== Exercise data ==

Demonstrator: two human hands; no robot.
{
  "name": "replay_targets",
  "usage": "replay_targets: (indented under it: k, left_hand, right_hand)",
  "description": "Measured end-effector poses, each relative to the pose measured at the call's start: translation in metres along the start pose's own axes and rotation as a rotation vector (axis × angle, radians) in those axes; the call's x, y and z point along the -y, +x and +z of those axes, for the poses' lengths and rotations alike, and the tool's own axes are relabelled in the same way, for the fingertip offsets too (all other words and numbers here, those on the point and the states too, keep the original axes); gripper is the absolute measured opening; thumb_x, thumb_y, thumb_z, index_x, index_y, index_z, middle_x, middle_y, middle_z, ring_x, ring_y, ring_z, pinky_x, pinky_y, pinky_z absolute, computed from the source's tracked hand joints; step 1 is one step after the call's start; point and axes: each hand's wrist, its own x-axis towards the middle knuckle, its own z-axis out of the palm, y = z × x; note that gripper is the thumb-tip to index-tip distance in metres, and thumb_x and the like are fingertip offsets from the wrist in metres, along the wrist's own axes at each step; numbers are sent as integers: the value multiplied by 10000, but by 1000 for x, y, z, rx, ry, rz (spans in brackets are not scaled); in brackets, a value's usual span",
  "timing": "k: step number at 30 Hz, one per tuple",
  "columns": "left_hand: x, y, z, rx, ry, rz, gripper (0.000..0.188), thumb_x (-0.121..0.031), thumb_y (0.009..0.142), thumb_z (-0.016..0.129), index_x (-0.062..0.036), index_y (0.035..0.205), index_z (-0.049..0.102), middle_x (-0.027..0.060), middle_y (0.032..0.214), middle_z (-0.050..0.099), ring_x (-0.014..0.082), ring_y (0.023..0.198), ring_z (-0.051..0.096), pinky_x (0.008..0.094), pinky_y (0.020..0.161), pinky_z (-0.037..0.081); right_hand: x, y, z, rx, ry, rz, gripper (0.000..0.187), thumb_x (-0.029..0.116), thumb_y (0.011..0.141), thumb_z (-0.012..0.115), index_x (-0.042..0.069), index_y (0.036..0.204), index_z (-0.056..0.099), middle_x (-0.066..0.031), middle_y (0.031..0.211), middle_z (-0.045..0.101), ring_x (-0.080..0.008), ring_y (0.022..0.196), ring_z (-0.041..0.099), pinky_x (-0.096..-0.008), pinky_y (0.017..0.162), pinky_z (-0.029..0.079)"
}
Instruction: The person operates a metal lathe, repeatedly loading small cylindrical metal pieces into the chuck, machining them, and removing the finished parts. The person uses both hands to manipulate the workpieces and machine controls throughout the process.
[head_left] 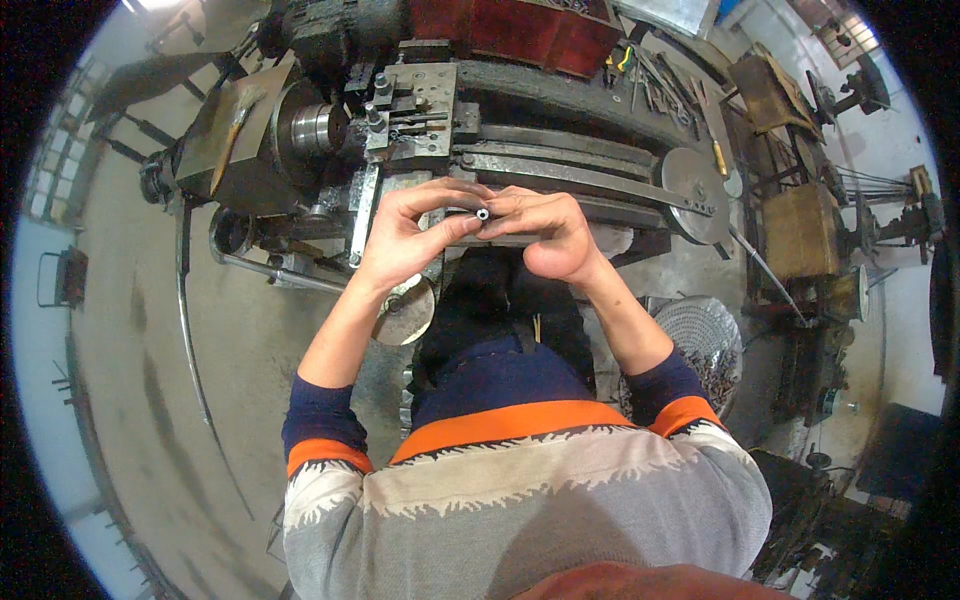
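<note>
In front of my body, above the near side of a metal lathe, my two hands meet around a small metal tube (482, 214). Its round end with a dark bore points toward me. My left hand (420, 222) pinches the tube between thumb and fingers. From the other side my right hand (540, 222) has its fingers closed against the same piece; most of the tube is hidden behind them. Just beyond my hands lie the lathe's bed rails (570, 172) and the tool post block (420, 110). The chuck (318, 130) is farther left.
A brush (236, 135) lies on the headstock cover (205, 150). At the back stands a red tray (535, 35). Pliers (622, 62) and several hand tools lie back right. A round plate (692, 195) rests on the bed's right end. A basket of small parts (705, 345) stands by my right elbow.
</note>
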Motion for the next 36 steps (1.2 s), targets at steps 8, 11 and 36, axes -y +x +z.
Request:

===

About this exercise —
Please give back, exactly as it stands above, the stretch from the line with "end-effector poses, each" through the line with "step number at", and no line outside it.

Worked solution —
  "description": "Measured end-effector poses, each relative to the pose measured at the call's start: translation in metres along the start pose's own axes and rotation as a rotation vector (axis × angle, radians) in those axes; the call's x, y and z point along the -y, +x and +z of those axes, for the poses' lengths and rotations alike, and the tool's own axes are relabelled in the same way, for the fingertip offsets too (all other words and numbers here, those on the point and the states too, keep the original axes); gripper is the absolute measured opening; thumb_x, thumb_y, thumb_z, index_x, index_y, index_z, middle_x, middle_y, middle_z, ring_x, ring_y, ring_z, pinky_x, pinky_y, pinky_z absolute, computed from the source's tracked hand joints; step 1 is one step after the call's start; point and axes: each hand's wrist, its own x-axis towards the middle knuckle, its own z-axis out of the palm, y = z × x; note that gripper is the thumb-tip to index-tip distance in metres, and thumb_x and the like are fingertip offsets from the wrist in metres, along the wrist's own axes at each step; numbers are sent as integers: the value multiplied by 10000, but by 1000 for x, y, z, rx, ry, rz (spans in brackets are not scaled); in brackets, a value's usual span",
  "timing": "k: step number at 30 Hz, one per tuple",

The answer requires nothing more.